Influence of PEGylation on the ability of carboxymethyl-dextran to form complexes with α-lactalbumin

•Poly(ethylene glycol) was attached to reducing end of carboxymethyl-dextran (CMD).•Protein complex formation occurred at pH 5.9 for PEGylated CMD vs. pH 5.5 for CMD.•Phase separation of complexes not influenced by amount of PEGylated CMD.•Spheroidal complexes possessed hydrodynamic radius of 11–40 nm.

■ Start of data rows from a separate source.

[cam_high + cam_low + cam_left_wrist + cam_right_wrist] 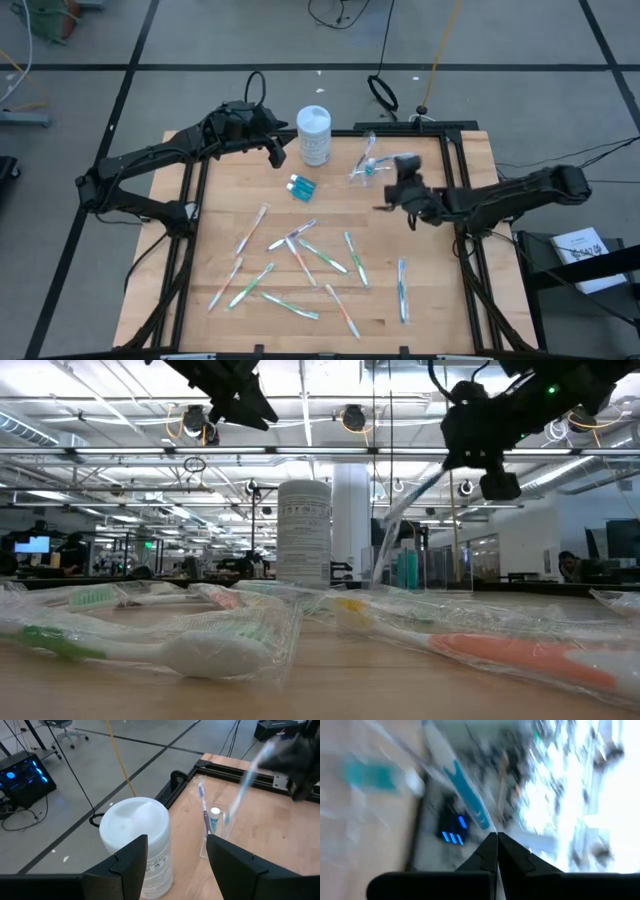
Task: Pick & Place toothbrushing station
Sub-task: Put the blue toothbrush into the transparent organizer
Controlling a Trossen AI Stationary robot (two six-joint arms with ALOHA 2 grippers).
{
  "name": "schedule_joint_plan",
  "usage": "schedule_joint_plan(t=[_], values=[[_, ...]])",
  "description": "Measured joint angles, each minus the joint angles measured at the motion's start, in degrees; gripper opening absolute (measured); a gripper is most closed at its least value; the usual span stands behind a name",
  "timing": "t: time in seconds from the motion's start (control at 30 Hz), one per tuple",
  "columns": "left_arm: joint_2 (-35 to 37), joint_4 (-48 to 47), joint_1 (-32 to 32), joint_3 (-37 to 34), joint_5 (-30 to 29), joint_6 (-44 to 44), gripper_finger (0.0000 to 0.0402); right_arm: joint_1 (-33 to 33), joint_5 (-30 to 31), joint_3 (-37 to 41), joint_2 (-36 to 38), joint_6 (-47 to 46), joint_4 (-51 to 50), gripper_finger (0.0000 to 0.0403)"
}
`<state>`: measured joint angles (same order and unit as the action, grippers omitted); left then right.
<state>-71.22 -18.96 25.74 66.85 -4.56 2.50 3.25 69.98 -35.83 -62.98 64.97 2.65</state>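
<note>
Evidently the right gripper (392, 186), fingertips pinched on a blue-accented toothbrush (465, 790), hangs just at four o'clock from the clear cup (364, 166), presumably to stand the brush in it. At about ten o'clock the left gripper (272, 150) waits with fingers wide, beside the white canister (314, 134), while most toothbrushes (300, 262) lie scattered toward six o'clock.

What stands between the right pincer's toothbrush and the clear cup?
Nothing visible. The right pincer is shut on a blue toothbrush, held in the air beside the clear cup, with bare table between. The white canister stands off to the side.
</note>
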Motion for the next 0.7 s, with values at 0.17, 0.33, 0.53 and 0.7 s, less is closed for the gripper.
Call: schedule_joint_plan(t=[0.17, 0.33, 0.53, 0.7], values=[[0.00, 0.00, 0.00, 0.00, 0.00, 0.09, 0.0209, -2.37, 7.50, 0.00, 1.29, -1.02, -0.93, 0.0000], [0.00, 0.00, 0.00, 0.00, 0.00, 0.00, 0.0209, -4.63, 7.98, 2.78, 1.29, 4.54, -1.21, 0.0000], [0.00, 0.00, 0.00, 0.00, 0.00, -0.02, 0.0209, -8.01, 7.91, 5.82, 1.34, 11.15, -1.25, 0.0000], [0.00, 0.00, 0.00, 0.00, 0.00, 0.00, 0.0209, -9.65, 7.45, 5.88, 1.36, 10.78, -0.82, 0.0000]])
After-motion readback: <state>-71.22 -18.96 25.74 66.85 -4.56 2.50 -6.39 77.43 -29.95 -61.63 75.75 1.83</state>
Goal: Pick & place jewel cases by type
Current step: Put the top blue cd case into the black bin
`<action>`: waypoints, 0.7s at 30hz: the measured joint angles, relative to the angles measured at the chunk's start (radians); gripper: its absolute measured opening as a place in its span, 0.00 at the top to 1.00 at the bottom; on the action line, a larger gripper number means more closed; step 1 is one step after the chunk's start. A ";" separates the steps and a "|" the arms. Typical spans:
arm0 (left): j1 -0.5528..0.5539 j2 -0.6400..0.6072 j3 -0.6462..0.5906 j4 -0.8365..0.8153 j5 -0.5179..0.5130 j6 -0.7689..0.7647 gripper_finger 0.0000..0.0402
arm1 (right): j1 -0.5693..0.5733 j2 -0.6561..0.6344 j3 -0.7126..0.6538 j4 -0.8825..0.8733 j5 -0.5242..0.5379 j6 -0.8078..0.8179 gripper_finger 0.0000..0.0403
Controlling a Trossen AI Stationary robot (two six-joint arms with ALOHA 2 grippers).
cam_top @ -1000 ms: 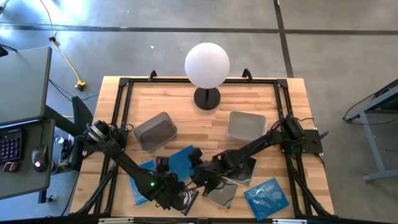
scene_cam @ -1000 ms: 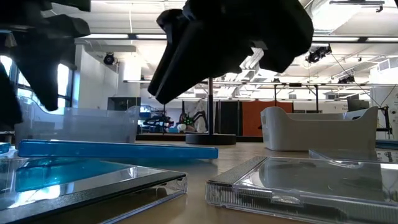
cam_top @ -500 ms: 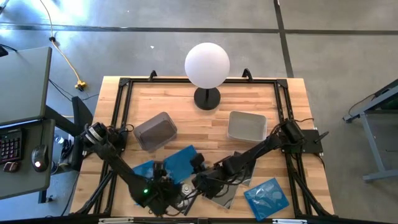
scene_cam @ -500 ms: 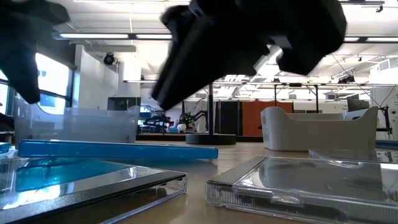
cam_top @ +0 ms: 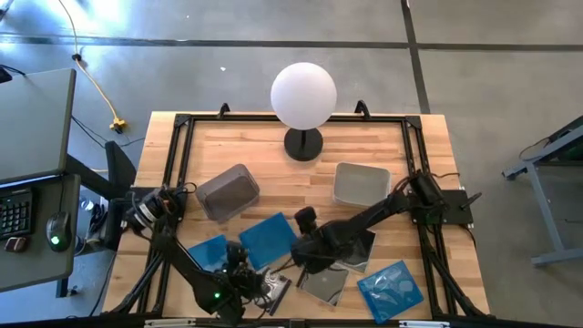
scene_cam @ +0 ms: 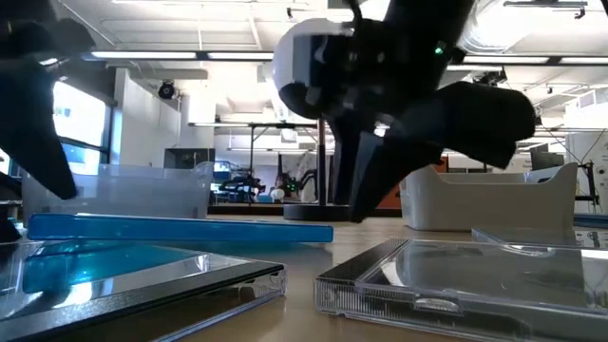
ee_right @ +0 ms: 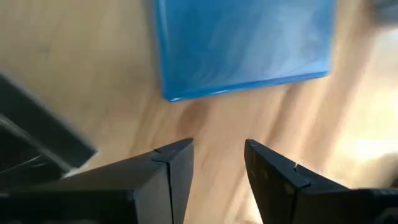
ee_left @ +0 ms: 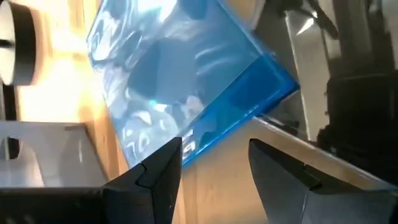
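Observation:
In the high view, three blue jewel cases lie flat on the table: one in the middle (cam_top: 269, 239), one to its left (cam_top: 208, 255) and one near the right (cam_top: 392, 287). Dark cases lie near the front edge (cam_top: 323, 287), (cam_top: 278, 290) and under the right arm (cam_top: 360, 248). My left gripper (cam_top: 244, 264) (ee_left: 214, 158) is open, just short of the middle blue case (ee_left: 186, 81). My right gripper (cam_top: 296, 251) (ee_right: 217, 158) is open over bare wood, pointing down beside a blue case (ee_right: 242, 43).
A dark grey tub (cam_top: 226, 191) and a light grey tub (cam_top: 362, 184) stand behind the cases. A white globe lamp (cam_top: 303, 96) stands at the table's far middle. In the low view a clear case (scene_cam: 456, 285) lies close in front, with a blue case (scene_cam: 180, 228) behind it.
My left arm has drawn back toward the table's near edge. My right gripper has pulled back from the dark cases toward the far edge and tipped steeply downward. The cases have not moved.

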 joint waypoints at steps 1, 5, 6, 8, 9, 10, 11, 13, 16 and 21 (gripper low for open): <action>0.001 0.001 -0.001 -0.016 0.000 0.002 0.55 | -0.017 0.000 0.000 -0.003 -0.027 -0.008 0.66; 0.013 0.009 -0.001 -0.022 -0.019 0.008 0.55 | -0.090 0.000 0.000 0.002 -0.104 -0.052 0.66; 0.015 0.009 -0.003 -0.030 -0.020 0.023 0.55 | -0.110 0.000 0.000 0.001 -0.146 -0.066 0.66; 0.020 0.011 -0.001 -0.004 -0.019 0.048 0.55 | -0.151 0.000 0.000 0.003 -0.224 -0.087 0.66; 0.022 0.015 0.000 0.001 -0.012 0.057 0.55 | -0.169 0.000 0.000 0.004 -0.261 -0.095 0.66; 0.027 0.019 -0.001 0.009 -0.007 0.071 0.55 | -0.186 0.000 0.000 0.007 -0.292 -0.104 0.66; 0.026 0.021 -0.002 0.016 -0.006 0.087 0.55 | -0.201 0.000 0.000 0.015 -0.324 -0.113 0.66; 0.032 0.021 -0.002 0.035 -0.025 0.122 0.55 | -0.224 0.001 0.000 0.026 -0.379 -0.149 0.66; 0.046 0.021 -0.002 0.053 -0.085 0.141 0.55 | -0.240 0.001 0.000 0.062 -0.446 -0.219 0.66; 0.084 0.021 -0.002 0.053 -0.145 0.148 0.55 | -0.225 0.001 0.000 0.111 -0.559 -0.269 0.66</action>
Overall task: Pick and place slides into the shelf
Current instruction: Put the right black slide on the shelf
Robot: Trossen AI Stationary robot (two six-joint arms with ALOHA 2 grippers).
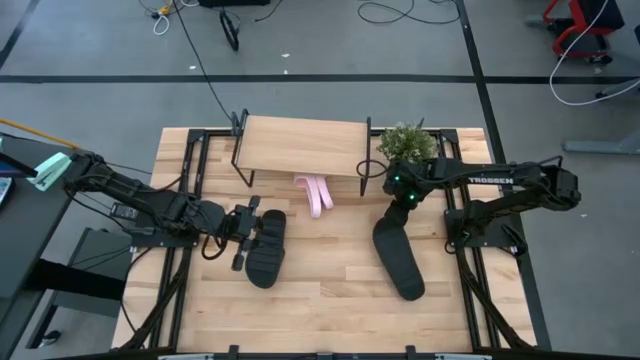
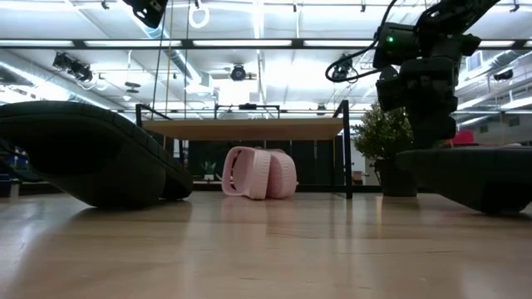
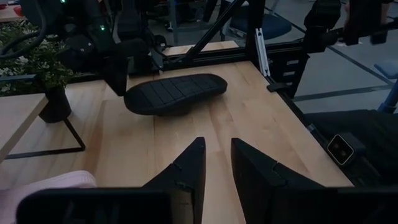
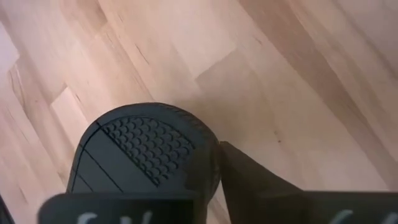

Electrostatic interactions between α-lactalbumin (α-lac) and carboxymethyldextran (CMD) in acidic solutions lead to phase-separated complexes. By adding a non-ionic poly(ethylene glycol) (PEG) chain onto the reducing end of CMD, forming carboxymethyl-dextran-block-poly(ethylene glycol) (CMD-b-PEG), the PEG block was hypothesized to reduce interactions with α-lac and promote formation of a micelle-like complex structure. Formation of complexes between α-lac and CMD-b-PEG or α-lac and CMD was determined following acidification by light scattering and electrophoretic mobility. Phase separation, size, and structure of α-lac/CMD-b-PEG complexes were characterized by turbidimetry, dynamic light scattering, and electron microscopy, respectively. Complexes of α-lac/CMD-b-PEG formed at pH values near pH 6, while α-lac/CMD complexes formed at pH 5.5. Both CMD and CMD-b-PEG decreased the charge of α-lac below pH 5.5 and led to phase separation below pH 5. Shift in charge and the critical pH of phase separation were both sensitive to the α-lac to CMD ratio, while the relative amount of CMD-b-PEG did not significantly influence either. Hydrodynamic radii of α-lac/CMD-b-PEG complexes was between 11 and 20 nm, which increased with increasing α-lac to CMD-b-PEG ratio and with decreasing pH. Spheroidal structures of ∼10 nm were also observed in micrographs that were attributed to α-lac/CMD-b-PEG complexes.